Birinci Dünya Savaşı'nın en görkemli başarılarından biri olan Kut'ül Amare Zaferi, 29 Nisan 1916'da Osmanlı ordusunun İngilizlere karşı kazandığı büyük bir askeri zafer olarak tarihe geçti. İngiliz tarihçilerinin bile "Britanya askeri tarihinin en aşağılık teslimi" olarak tanımladığı bu olay, Osmanlı’nın Çanakkale'den sonraki ikinci büyük direniş başarısıydı.
Kut'ül Amare'de Ne Oldu?
Irak Cephesi'nde, Dicle Nehri kıyısındaki Kut kasabasında sıkışan İngiliz birlikleri, Osmanlı tarafından aylar süren kuşatmanın ardından teslim alındı. Tümgeneral Charles Townshend komutasındaki İngiliz 6. Tümeni, açlık ve direnişin sonunda silah bırakmak zorunda kaldı. 13 general, 481 subay ve 13 bin 300 asker Osmanlı'nın eline esir düştü.
Halil Paşa: "Tarih bu olayı yazmakta kelime bulmakta zorlanacaktır"
Zaferin ardından 6. Ordu Komutanı Halil Paşa, askerlerine şu sözlerle seslendi:
“İşte Osmanlı sebatının, İngiliz inadını kırdığı birinci zaferi Çanakkale’de, ikinci zaferi burada görüyoruz.”
Zaferin büyüklüğü, İngilizlerin Kut’u kurtarmak için gönderdiği 30 bin kişilik destek kuvvetinin de ağır kayıplar vererek başarısız olmasıyla daha da belirginleşti.
Teslim Mektubundaki Dramatik Sözler
İngiliz Komutan Townshend, teslim mektubunda, Osmanlı’nın misafirperverliğine güvendiğini belirterek, yaralı askerlerinin Hindistan’a sevk edilmesini talep etti. "Askerlerim size teslime hazır" diyerek yazdığı satırlar, İngilizlerin çaresizliğini gözler önüne serdi.
Kut'ül Amare Neden Önemli?
Çanakkale Zaferi’nden sonra İngilizlere karşı alınan en büyük Osmanlı zaferi olarak kabul edilir.
İngilizlerin Ortadoğu’daki ilerleyişi durdurulmuştur.
Osmanlı'nın moral gücünü ve askeri disiplinini tüm dünyaya göstermiştir.
Unutulan Bir Zaferdi, Yeniden Hatırlanıyor
Kut'ül Amare Zaferi, uzun yıllar boyunca resmi tarih kitaplarında yeterince yer bulamamıştı. Ancak son yıllarda bu destansı mücadele tekrar gündeme taşınıyor.
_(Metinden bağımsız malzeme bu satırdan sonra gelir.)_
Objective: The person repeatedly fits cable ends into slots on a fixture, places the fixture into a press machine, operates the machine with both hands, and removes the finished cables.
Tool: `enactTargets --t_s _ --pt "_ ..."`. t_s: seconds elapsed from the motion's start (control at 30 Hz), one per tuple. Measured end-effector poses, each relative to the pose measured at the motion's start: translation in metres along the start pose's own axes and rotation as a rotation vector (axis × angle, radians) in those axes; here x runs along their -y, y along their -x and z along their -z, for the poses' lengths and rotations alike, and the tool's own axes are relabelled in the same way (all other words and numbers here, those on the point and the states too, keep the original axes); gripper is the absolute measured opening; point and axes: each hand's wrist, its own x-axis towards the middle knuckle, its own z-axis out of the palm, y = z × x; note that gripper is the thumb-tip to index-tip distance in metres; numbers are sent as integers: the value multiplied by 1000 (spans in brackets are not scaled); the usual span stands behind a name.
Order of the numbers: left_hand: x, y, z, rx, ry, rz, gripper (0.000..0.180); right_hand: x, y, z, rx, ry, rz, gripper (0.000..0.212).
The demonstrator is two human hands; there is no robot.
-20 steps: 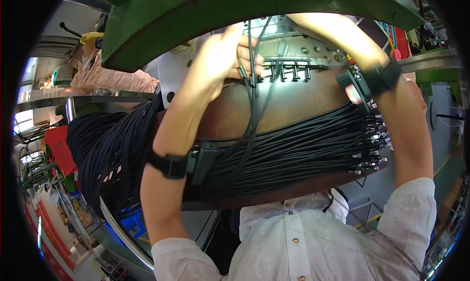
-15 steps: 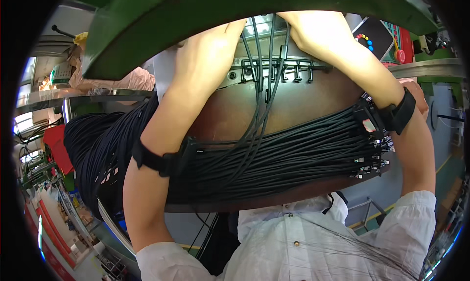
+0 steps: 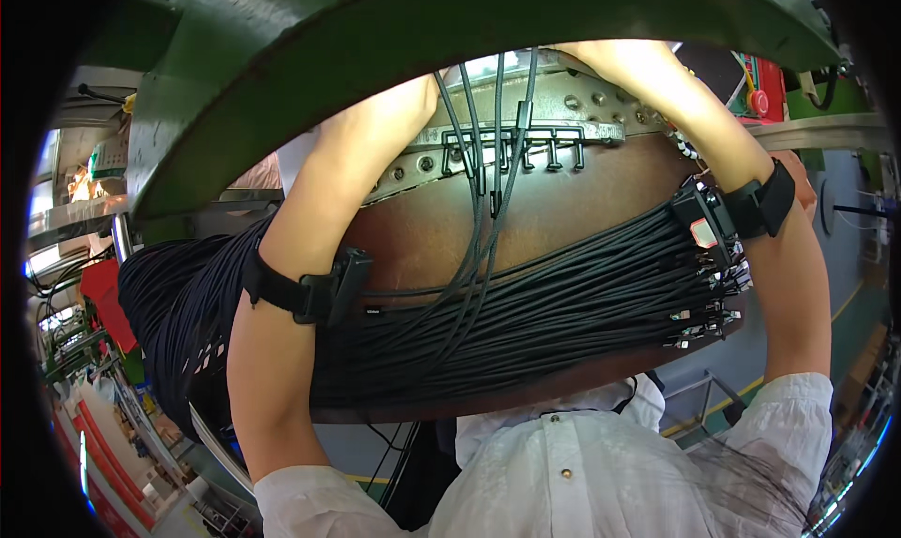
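Both my arms reach forward under a green machine frame (image 3: 488,15). My left hand (image 3: 399,111) is at the left side of a lit metal plate (image 3: 427,163), its fingers hidden beyond the frame. At the far side of the plate, my right hand (image 3: 615,61) shows only its back, the fingers out of sight. Between the hands, a few black cables (image 3: 500,92) run up under the frame. They pass over a black plastic strip with short T-shaped branches (image 3: 554,144) at the plate's near edge. Small black sleeves sit on these cables. What the fingers hold, if anything, cannot be seen.
A thick bundle of black cables (image 3: 526,322) lies across the brown worktop (image 3: 582,205), metal connectors (image 3: 699,327) at its right end. The bundle hangs over at the left beside a red part (image 3: 108,299). A red item (image 3: 765,88) stands at the far right. Both wrists carry black straps.
The green frame and plate sit lower and further left in view. My left hand has shifted left and lower with the view. The right hand is further under the frame.
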Motion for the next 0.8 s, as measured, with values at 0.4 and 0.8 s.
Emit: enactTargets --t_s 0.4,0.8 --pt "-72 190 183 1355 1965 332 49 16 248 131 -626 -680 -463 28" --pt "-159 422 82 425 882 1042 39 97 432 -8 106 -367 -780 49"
Her yıl 29 Nisan, bu büyük direnişin yıl dönümü olarak kutlanıyor.
Halil Paşa, Kazım Karabekir ve binlerce Mehmetçiğin yazdığı bu destan, yalnızca askeri bir zafer değil, bir milletin inancının ve kararlılığının sembolü olarak tarihteki yerini aldı.